In past cycles a drop in the transports has signaled the end of a rally for crude. After rallying approximately 25% in 2010, the Dow Jones Transportation Average has entered territory not seen since 2008. Should this Monday's 52-week high of 5219.8 turn out to be an inflection point for the index, then any meaningful reversal of course could again signal lower prices in crude. We note that we are of the opinion that the economic recovery underway will continue to push the transports higher, for at least another quarter or so, but thought it prudent to make our readers aware of what institutional investors may soon be anticipating.
Over the last two cycles, a retreat in transport prices has been followed by a significant decline in spot WTI prices. In July 2006, the transports signaled the end of the rally nearly one month ahead of a correction in crude prices. Subsequent to faltering transports, crude oil prices fell 20%+ over the following three months. A similar occurrence took place during the summer of 2008 with transportation stocks peaking in early June and crude finding its peak in early July. Then WTI crude prices fell 30% over the following three months and proceeded to bottom out 79% below the peak, before the calendar year had even ended.
The circumstances differ significantly this time considering that we are in the midst of a global economic recovery.
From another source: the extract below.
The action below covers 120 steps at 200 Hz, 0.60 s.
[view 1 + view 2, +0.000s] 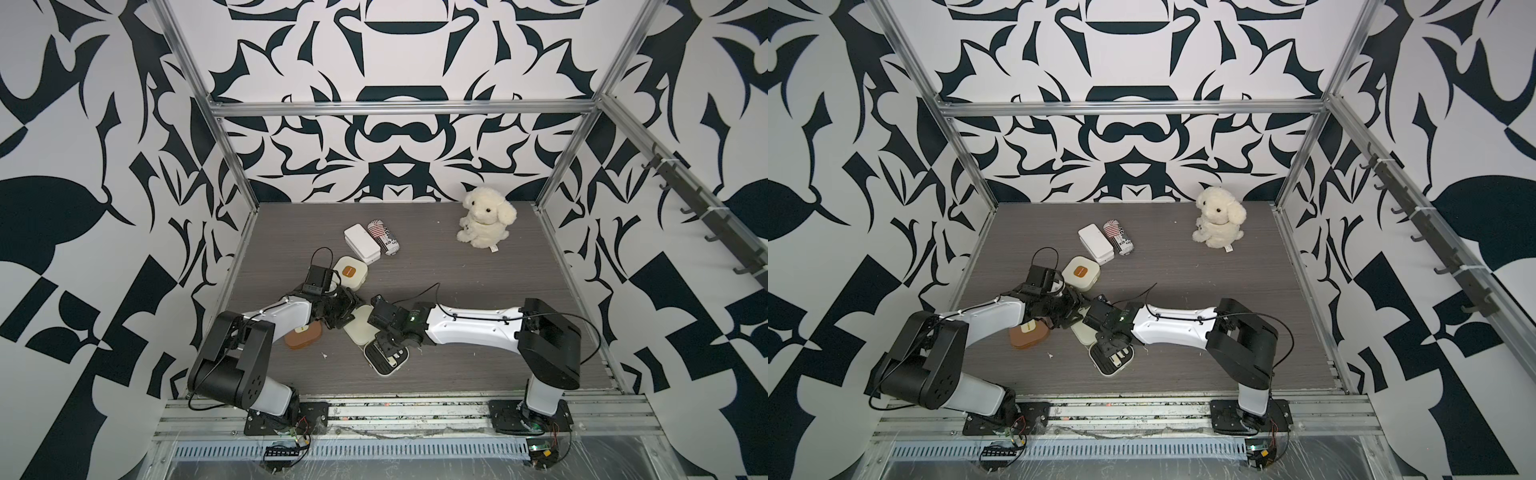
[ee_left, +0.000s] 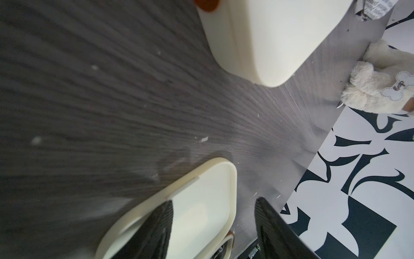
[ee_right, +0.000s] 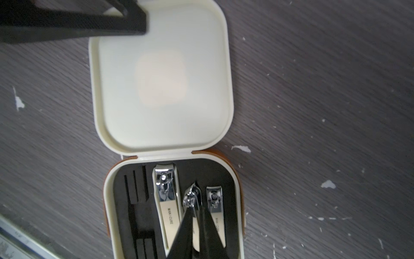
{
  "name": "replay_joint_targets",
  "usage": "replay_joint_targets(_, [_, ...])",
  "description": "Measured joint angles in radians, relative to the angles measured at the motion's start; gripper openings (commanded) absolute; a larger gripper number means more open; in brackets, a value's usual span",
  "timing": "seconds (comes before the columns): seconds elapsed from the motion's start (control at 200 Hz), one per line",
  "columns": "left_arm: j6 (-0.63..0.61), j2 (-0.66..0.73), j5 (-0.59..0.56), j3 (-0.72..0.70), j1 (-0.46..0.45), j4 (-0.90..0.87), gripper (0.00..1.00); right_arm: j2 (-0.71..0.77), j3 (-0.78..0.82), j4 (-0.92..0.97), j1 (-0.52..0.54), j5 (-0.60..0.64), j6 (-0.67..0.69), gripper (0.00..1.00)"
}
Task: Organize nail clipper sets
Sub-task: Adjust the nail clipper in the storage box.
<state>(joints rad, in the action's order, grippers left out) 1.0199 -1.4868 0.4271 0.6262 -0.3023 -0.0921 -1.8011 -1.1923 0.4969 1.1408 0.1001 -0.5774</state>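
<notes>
An open cream case lies near the table's front, its lid (image 3: 161,89) flat and its black slotted base (image 3: 109,201) holding three metal clippers. My right gripper (image 3: 196,213) is shut on the tilted middle clipper (image 3: 191,197), between a large clipper (image 3: 167,195) and a small clipper (image 3: 215,201). My left gripper (image 2: 215,200) is open astride the lid's rim (image 2: 233,179), one finger (image 2: 161,224) lying on the lid's inside. A closed cream case (image 1: 351,272) sits behind it. A tan-brown case (image 1: 303,334) lies partly under the left arm.
A plain white box (image 1: 361,243) and a striped can (image 1: 384,237) lie side by side behind the cases. A cream plush dog (image 1: 486,216) sits at the back right. Metal frame rails border the grey wood-grain table (image 1: 478,291).
</notes>
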Motion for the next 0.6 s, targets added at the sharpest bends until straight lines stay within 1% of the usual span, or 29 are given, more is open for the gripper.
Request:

However, growing excess spare capacity due to ramping production in emerging nations coupled with worldwide energy demand that is well below peak levels are two factors that give us a reason to pause and consider whether or not the momentum for commodities, particularly oil, is waning. We suggest keeping a close eye on the transports as the proverbial "canary in the coal mine" in preparation of rotating out of the energy sector ahead of what historically has signaled grief for the industry.